**Brief**
Up to and including the line with "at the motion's", restate the records below word for word, beginning with their first line.

**Record set**
------------------------------------------------

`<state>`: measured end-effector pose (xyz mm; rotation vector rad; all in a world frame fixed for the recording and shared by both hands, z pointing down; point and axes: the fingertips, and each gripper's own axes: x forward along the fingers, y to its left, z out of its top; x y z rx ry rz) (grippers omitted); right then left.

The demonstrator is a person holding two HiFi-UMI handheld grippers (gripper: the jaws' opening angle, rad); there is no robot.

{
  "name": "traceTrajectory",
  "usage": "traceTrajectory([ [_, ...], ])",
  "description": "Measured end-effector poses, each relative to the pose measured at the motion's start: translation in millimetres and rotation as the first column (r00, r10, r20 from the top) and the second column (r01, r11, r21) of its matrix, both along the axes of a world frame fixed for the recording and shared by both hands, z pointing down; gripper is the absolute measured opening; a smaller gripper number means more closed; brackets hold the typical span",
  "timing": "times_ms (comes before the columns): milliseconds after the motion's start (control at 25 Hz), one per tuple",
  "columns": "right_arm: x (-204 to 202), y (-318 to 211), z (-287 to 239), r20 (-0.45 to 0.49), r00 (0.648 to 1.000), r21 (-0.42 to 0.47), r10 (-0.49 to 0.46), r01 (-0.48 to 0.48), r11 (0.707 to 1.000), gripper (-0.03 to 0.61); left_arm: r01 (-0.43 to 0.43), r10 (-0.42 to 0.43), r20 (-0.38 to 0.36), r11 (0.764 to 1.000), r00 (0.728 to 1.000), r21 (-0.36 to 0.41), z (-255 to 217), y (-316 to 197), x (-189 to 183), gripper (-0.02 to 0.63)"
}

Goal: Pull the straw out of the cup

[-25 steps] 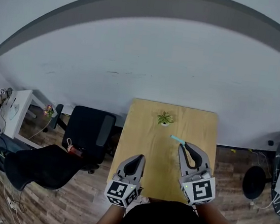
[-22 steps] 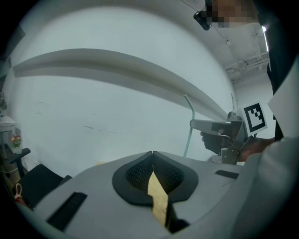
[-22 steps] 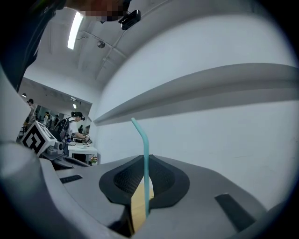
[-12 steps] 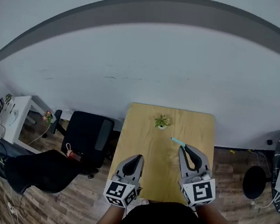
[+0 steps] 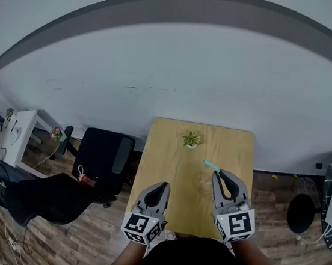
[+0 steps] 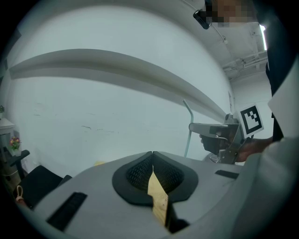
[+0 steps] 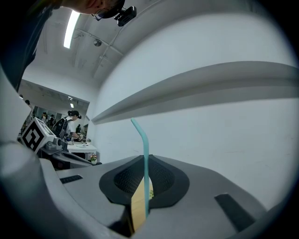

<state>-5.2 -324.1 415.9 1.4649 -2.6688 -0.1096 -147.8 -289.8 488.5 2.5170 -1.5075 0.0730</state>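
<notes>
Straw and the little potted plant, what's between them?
Only bare tabletop lies between straw and potted plant, shown in the head view.

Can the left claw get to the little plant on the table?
Probably yes. The left claw is shut and empty, and the wooden table between it and the little plant looks bare, so nothing blocks the way. It would have to open first.

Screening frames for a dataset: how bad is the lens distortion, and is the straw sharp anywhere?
Head view: heavy fisheye, the wall's grey band bows into an arc; even light; straw tiny. Right gripper view: dark round vignette, straw crisp and well lit. Left gripper view: same vignette, a mosaic patch on top.
</notes>
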Motion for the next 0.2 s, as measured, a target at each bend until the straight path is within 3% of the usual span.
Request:
traceTrajectory([
  [200, -4, 1, 6, 0.009, 1.000, -0.016, 0.004, -0.004, 1.000, 0.048, 0.051, -0.051, -0.021, 0.999, 0.998, -0.017, 3, 3, -16, 0.020],
])
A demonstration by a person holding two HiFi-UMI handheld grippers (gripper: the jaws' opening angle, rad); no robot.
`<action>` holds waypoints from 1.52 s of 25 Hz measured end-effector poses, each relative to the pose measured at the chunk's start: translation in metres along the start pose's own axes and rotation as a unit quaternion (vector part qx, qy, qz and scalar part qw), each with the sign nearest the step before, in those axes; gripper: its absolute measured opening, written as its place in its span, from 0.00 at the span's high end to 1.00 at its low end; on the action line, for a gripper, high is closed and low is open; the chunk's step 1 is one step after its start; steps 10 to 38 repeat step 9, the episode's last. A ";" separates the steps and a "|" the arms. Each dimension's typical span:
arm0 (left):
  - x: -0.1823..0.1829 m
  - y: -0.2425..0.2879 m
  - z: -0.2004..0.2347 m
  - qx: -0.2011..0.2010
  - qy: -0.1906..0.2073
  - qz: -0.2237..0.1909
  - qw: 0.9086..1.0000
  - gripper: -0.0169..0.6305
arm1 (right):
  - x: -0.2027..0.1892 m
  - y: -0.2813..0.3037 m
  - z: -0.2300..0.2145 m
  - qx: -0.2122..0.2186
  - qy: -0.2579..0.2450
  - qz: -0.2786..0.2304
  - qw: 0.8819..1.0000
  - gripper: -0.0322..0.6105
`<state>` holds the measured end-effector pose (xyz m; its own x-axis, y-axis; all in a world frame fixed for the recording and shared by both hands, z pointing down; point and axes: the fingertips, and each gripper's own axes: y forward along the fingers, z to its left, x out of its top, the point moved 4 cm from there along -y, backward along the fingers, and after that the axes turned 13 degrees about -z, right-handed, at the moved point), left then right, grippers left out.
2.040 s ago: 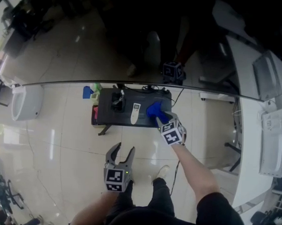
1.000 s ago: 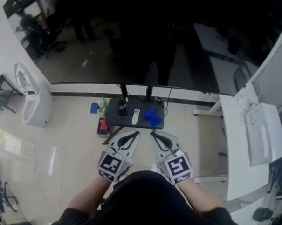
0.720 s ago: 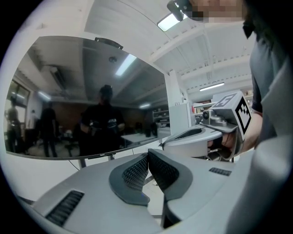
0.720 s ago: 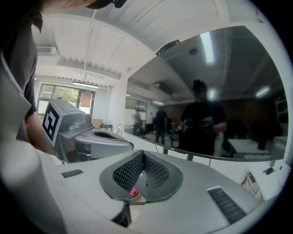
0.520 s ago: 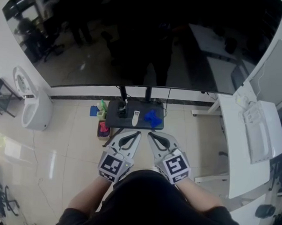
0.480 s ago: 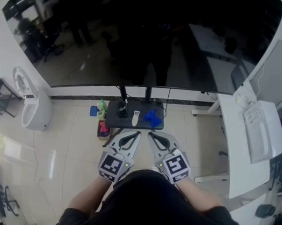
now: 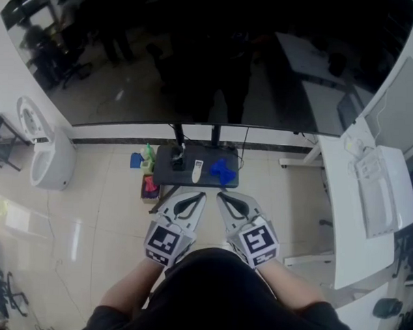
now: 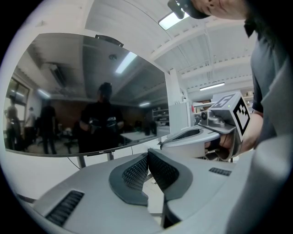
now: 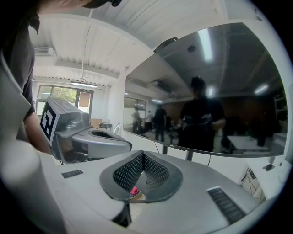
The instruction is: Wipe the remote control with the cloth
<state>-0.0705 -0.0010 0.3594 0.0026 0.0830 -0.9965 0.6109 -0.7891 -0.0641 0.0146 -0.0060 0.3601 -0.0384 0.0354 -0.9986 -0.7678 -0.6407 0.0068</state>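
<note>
White slim remote control (image 7: 197,167) lies on the small dark table (image 7: 185,180), the crumpled blue cloth (image 7: 222,170) just beside it there, while I hold the grey left gripper (image 7: 202,194) and grey right gripper (image 7: 220,195) near that table's front edge, both closed tight on nothing.

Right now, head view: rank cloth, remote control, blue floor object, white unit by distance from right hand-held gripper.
1. Blue cloth, right on table.
2. Remote control, table middle.
3. Blue object, floor, left of table.
4. White unit, far left.
</note>
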 end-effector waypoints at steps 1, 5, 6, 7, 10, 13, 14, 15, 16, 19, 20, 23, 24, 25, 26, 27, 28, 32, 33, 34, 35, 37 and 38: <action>0.000 0.000 0.000 -0.001 0.000 0.000 1.000 0.97 | 0.000 0.000 0.000 0.000 0.001 0.000 1.000 0.94; -0.003 0.000 -0.001 -0.005 0.006 0.001 1.000 0.97 | 0.000 -0.001 0.001 0.001 0.000 0.000 1.000 0.94; -0.002 0.000 -0.001 -0.005 0.006 0.001 1.000 0.97 | 0.001 -0.001 0.001 0.001 0.001 0.000 1.000 0.94; -0.002 0.001 -0.002 -0.005 0.006 0.001 1.000 0.97 | 0.001 -0.001 0.001 0.002 0.001 -0.001 1.000 0.94; -0.002 0.002 -0.002 -0.004 0.005 0.002 1.000 0.97 | 0.002 -0.001 0.001 0.002 0.003 -0.002 1.000 0.94; -0.002 0.002 -0.002 -0.004 0.005 0.002 1.000 0.97 | 0.002 -0.001 0.001 0.002 0.003 -0.002 1.000 0.94; -0.002 0.002 -0.002 -0.004 0.005 0.002 1.000 0.97 | 0.002 -0.001 0.001 0.002 0.003 -0.002 1.000 0.94; -0.002 0.002 -0.002 -0.004 0.005 0.002 1.000 0.97 | 0.002 -0.001 0.001 0.002 0.003 -0.002 1.000 0.94; -0.002 0.002 -0.002 -0.004 0.005 0.002 1.000 0.97 | 0.002 -0.001 0.001 0.002 0.003 -0.002 1.000 0.94; -0.002 0.002 -0.002 -0.004 0.005 0.002 1.000 0.97 | 0.002 -0.001 0.001 0.002 0.003 -0.002 1.000 0.94; -0.002 0.002 -0.002 -0.004 0.005 0.002 1.000 0.97 | 0.002 -0.001 0.001 0.002 0.003 -0.002 1.000 0.94; -0.002 0.002 -0.002 -0.004 0.005 0.002 1.000 0.97 | 0.002 -0.001 0.001 0.002 0.003 -0.002 1.000 0.94; -0.002 0.002 -0.002 -0.004 0.005 0.002 1.000 0.97 | 0.002 -0.001 0.001 0.002 0.003 -0.002 1.000 0.94; -0.002 0.002 -0.002 -0.004 0.005 0.002 1.000 0.97 | 0.002 -0.001 0.001 0.002 0.003 -0.002 1.000 0.94; -0.002 0.002 -0.002 -0.004 0.005 0.002 1.000 0.97 | 0.002 -0.001 0.001 0.002 0.003 -0.002 1.000 0.94; -0.002 0.002 -0.002 -0.004 0.005 0.002 1.000 0.97 | 0.002 -0.001 0.001 0.002 0.003 -0.002 1.000 0.94; -0.002 0.002 -0.002 -0.004 0.005 0.002 1.000 0.97 | 0.002 -0.001 0.001 0.002 0.003 -0.002 1.000 0.94; -0.002 0.002 -0.002 -0.004 0.005 0.002 1.000 0.97 | 0.002 -0.001 0.001 0.002 0.003 -0.002 1.000 0.94; -0.002 0.002 -0.002 -0.004 0.005 0.002 1.000 0.97 | 0.002 -0.001 0.001 0.002 0.003 -0.002 1.000 0.94; -0.002 0.002 -0.002 -0.004 0.005 0.002 1.000 0.97 | 0.002 -0.001 0.001 0.002 0.003 -0.002 1.000 0.94; -0.002 0.002 -0.002 -0.004 0.005 0.002 1.000 0.97 | 0.002 -0.001 0.001 0.002 0.003 -0.002 1.000 0.94; -0.002 0.002 -0.002 -0.004 0.005 0.002 1.000 0.97 | 0.002 -0.001 0.001 0.002 0.003 -0.002 1.000 0.94; -0.002 0.002 -0.002 -0.004 0.005 0.002 1.000 0.97 | 0.002 -0.001 0.001 0.002 0.003 -0.002 1.000 0.94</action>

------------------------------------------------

**Exercise output**
`<state>`: measured end-effector pose (xyz mm; rotation vector rad; all in a world frame fixed for the recording and shared by both hands, z pointing down; point and axes: the fingertips, and each gripper's own axes: x forward along the fingers, y to its left, z out of its top; x y z rx ry rz) (grippers omitted); right then left.

The demonstrator is a person holding two HiFi-UMI handheld grippers (gripper: the jaws' opening angle, rad); there is no robot.

{
  "name": "traceTrajectory",
  "usage": "traceTrajectory([ [_, ...], ])",
  "description": "Measured end-effector poses, each relative to the pose measured at the motion's start: translation in millimetres and rotation as the first column (r00, r10, r20 from the top) and the second column (r01, r11, r21) of its matrix, both along the axes of a world frame fixed for the recording and shared by both hands, z pointing down; gripper is the absolute measured opening; a smaller gripper number means more closed; brackets hold the typical span",

No more output will be given.